Brosas also doubts the swiftness with which the executive branch can utilize these resources. She commented on the National Housing Authority, which was given the go-ahead to distribute 100 million pesos in emergency shelter assistance. Not only was this grossly insufficient, but the agency is symptomatic of the snail-paced delivery of services. Typhoon Rai has drawn many comparisons to Typhoon Haiyan of 2013 because of the level of destruction. However, housing and shelter projects for the survivors of Haiyan, a crucial aspect of recovery, have yet to be completed eight years later. Brosas expressed fears that the same will happen with Rai, especially with such reluctant spending. 

“Estimates of the property damage is around P29 billion already. We saw how roofs were torn off in almost every area of the typhoon. What’s more, there has yet to be a comprehensive assessment by the state on the damage. We should be better by now. Shelter is a priority, but it looks like the government hasn’t learned its lesson,” said the lawmaker. 

Santiago underscored this point from a civil society standpoint. She said, “the more important question for us at this point is when that amount – or any amount at all – will be felt by people who most need it. All we have heard from communities across Bohol, Surigao, Siargao, and Cebu is that relief goods are few and far between, with most of [them] coming from CSOs and NGOs.”

The budget for 2022 is 11 percent higher than for 2021, with both the military and police getting significant boosts amounting to a combined figure of over 400 billion pesos. Lia Torres, executive director of the Philippines’ Center for Environmental Concerns, explained that climate and natural disasters are sadly not among the president’s priorities. On top of 2022 being an election year, funds have historically gone to the military and projects for the president’s allies. 

Placards read “where are the trillions we borrowed?” Photo by Michael Beltran.
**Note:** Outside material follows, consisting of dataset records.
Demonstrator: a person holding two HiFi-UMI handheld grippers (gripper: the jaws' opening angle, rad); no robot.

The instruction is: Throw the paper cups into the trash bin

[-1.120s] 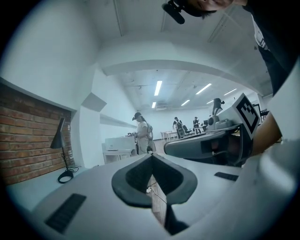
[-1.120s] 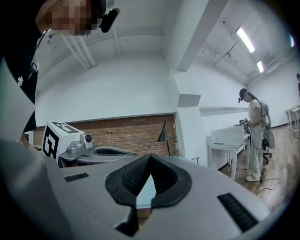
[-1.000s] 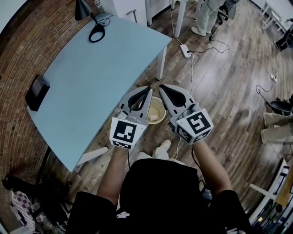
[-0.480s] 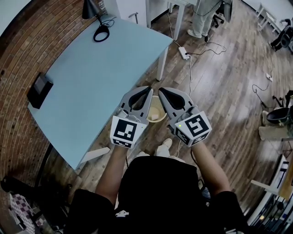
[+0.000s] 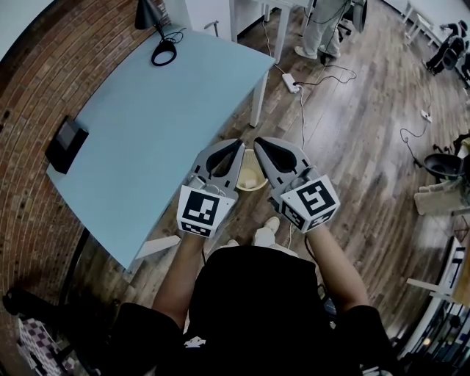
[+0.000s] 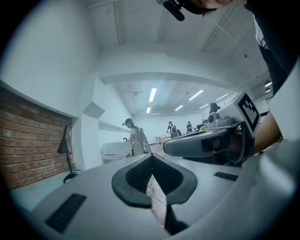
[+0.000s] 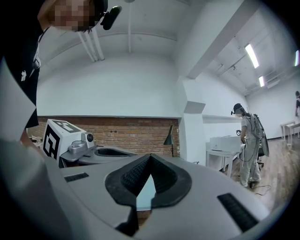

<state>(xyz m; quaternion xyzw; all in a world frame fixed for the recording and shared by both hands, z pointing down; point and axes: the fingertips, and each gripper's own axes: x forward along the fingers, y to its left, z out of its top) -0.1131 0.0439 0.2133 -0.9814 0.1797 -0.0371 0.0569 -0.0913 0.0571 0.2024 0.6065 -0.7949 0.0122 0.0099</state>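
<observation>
In the head view my left gripper (image 5: 239, 144) and right gripper (image 5: 258, 141) are held side by side at waist height, both shut with nothing between the jaws. Below and between them, a cream round trash bin (image 5: 250, 178) stands on the wooden floor beside the table, partly hidden by the grippers. Something pale lies inside it, but I cannot tell if it is a paper cup. No cup is on the table. The left gripper view shows my left gripper (image 6: 151, 155) shut and the right gripper's body (image 6: 206, 143) alongside. The right gripper view shows my right gripper (image 7: 150, 156) shut.
A light blue table (image 5: 147, 125) lies to the left, with a black lamp (image 5: 151, 22) at its far end and a black device (image 5: 66, 143) on its left edge. A power strip (image 5: 292, 82) and cables run across the floor. A person (image 5: 323, 22) stands far off.
The head view has drifted a little, so the table and floor sit slightly higher in the picture. Both grippers stay shut and side by side over the bin.
</observation>
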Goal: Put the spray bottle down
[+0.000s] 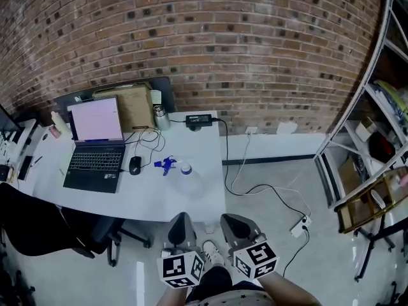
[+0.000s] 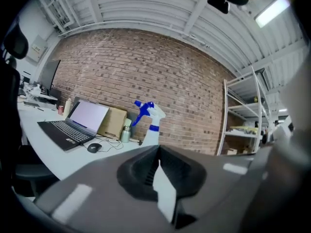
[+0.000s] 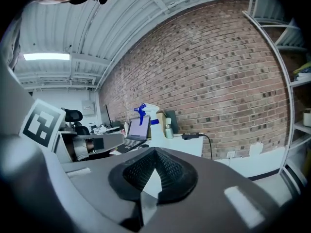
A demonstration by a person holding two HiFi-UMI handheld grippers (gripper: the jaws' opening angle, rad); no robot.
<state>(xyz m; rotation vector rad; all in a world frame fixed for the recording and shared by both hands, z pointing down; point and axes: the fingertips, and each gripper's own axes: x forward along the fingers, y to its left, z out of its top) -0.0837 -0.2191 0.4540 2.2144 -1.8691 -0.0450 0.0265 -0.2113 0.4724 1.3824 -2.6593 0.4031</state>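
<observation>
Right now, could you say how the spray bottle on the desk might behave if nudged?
The spray bottle stands tall and narrow, blue trigger head overhanging, so it probably tips easily. Its smooth translucent body looks plastic: likely light, perhaps slippery.

Left gripper (image 2: 158, 150): jaws closed together, nothing between them.
Spray bottle (image 2: 151, 126): upright on the worktop beyond the jaw tips, untouched, blue trigger pointing left.
Worktop (image 2: 53, 157): white, stretching away to the left.
Laptop (image 2: 77, 124): open, screen lit, left of the bottle.
Mouse (image 2: 94, 147): just beside the laptop.
Cardboard box (image 2: 112, 122), flask (image 2: 126, 131): against the brick wall (image 2: 184, 91).
Shelf rack (image 2: 240, 118): at the right.
</observation>
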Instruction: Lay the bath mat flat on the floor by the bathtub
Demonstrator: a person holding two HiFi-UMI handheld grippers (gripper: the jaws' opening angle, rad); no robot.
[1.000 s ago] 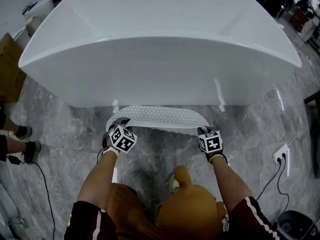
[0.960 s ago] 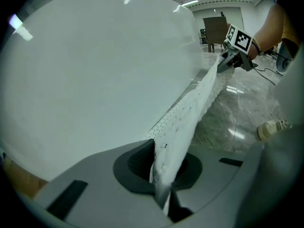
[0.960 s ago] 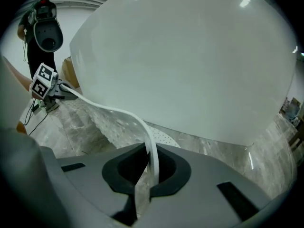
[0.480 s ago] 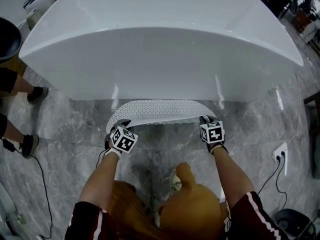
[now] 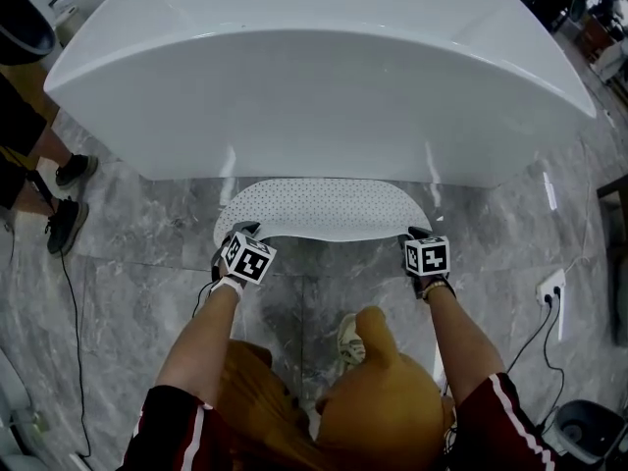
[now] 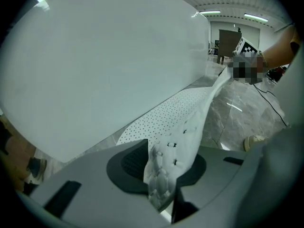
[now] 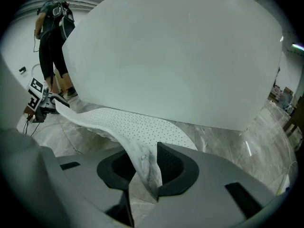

Torres said, “the reality is that [the] state will never fill disaster relief funds because of systematic government corruption and misuse of its resources.”

She pointed out that the country is chronically under-preparing for such catastrophes despite knowing they happen every so often to varying degrees of intensity. Moreover, 130 of the 142 critical watersheds in the country are already in bad shape, she added. Hence, “it shouldn’t be a surprise that the regions afflicted by Rai could not mitigate the extreme rainfall and flooding caused.”

Continued underspending has left the Philippines once again contending with significant levels of destruction. The Duterte administration instead is looking ahead to an election year and aiming to safeguard its political interests by again investing in law enforcement, intelligence, and the military. As mentioned, hundreds of billions have been funneled to these sectors in the current and upcoming fiscal year. Meanwhile, the current total of spending by the national government on those afflicted by the latest typhoon’s devastation stands at 14 billion pesos, of which 10 billion pesos (financial assistance and congressional aid) has only just been announced in the last couple of days. 

Proper auditing and public transparency on the allocation and use of COVID-19-related loans and donations has also yet to be undertaken, making claims of the calamity budget’s “depletion” highly suspect. Millions of Filipinos have endured over two weeks with insufficient food, water, shelter, and other basic necessities. The indifference and neglect shown to people over the holiday season, in what is one of the worst natural disasters to hit the country under Duterte, may well manifest in the polls next year.